Speaking of the guitar/bass tone, they both sound fantastic and carefully chosen, I think it’s a great example of Fat Spirit’s ear for being able to navigate disparate influences while still making their songs really cohesive.
The next few tracks definitely show this off as well; the boys take us on a little trip that feels like they’ve tapped into some of the high points of late 80’s/early 90’s alternative. They touch on a little Dismemberment Plan before giving us a hazy stomp (“Great Divide”) that takes the dissonance of Evol/Sister era Sonic Youth and mixes it with a catchy chorus to give the whole song a warmer feel.

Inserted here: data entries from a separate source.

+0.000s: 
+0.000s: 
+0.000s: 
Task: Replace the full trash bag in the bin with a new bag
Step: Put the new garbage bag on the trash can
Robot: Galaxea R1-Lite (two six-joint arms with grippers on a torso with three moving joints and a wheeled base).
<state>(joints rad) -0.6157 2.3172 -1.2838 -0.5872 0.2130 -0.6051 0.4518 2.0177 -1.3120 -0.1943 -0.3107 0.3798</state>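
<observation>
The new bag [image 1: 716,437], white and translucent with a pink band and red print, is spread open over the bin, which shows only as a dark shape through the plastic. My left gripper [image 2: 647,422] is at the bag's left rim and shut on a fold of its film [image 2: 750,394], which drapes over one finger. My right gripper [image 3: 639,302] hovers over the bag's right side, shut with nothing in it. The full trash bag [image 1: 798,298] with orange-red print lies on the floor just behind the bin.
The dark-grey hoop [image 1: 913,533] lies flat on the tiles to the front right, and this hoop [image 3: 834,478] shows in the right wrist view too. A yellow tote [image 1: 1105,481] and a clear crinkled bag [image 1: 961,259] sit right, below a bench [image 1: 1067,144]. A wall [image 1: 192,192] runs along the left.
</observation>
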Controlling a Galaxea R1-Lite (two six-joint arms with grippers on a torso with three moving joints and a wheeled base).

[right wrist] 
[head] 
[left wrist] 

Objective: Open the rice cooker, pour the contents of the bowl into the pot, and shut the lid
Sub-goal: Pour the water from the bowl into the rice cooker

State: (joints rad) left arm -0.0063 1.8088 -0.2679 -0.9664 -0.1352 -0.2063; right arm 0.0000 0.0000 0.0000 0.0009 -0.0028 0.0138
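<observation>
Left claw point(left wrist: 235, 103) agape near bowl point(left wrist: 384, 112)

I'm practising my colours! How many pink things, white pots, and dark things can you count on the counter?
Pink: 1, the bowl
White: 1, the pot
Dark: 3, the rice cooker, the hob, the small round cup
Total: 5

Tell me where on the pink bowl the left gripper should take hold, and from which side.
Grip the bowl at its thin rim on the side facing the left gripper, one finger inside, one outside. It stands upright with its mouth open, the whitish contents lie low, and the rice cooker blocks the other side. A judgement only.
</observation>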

The whole ride through this record though (and it is definitely a ride, I couldn’t ever quite predict what they’d do next), Fat Spirit incorporates a gorgeous and colorful range of sounds that I’m not all that used to hearing from bands who write emotional music. They manage to be atmospheric and hazy without sounding apathetic about it, which really makes this album stand out for me.
Listening to Nihilist Blues for a couple weeks, I think my favorite cut is “Dagger.” The track starts out contained with a tight spidery guitar line that sounds like something Stephen Malkmus may have written if he spend more time practicing guitar, and spills out into a chorus flush with fuzz, reverb and vocals harmonies. It’s extremely easy to get lost in, and I did just that until I was jarred back into reality by the sharp guitar and spoken vocal beginning of “Outside,” bringing to mind Thurston Moore or Eugene Robinson from Oxbow.
The album culminates with another favorite, the track “Sleeping.” This one will surely be stuck in my head for the rest of the week at least.
“I fall back into me” vocalist John Graham sings as the drum fills and guitar swells propel the song endlessly forward until it dissolves into a warm hug of guitar noise that feels like Fat Spirit is letting you know, even if everything seems meaningless occasionally, we can still connect through our mutual blues.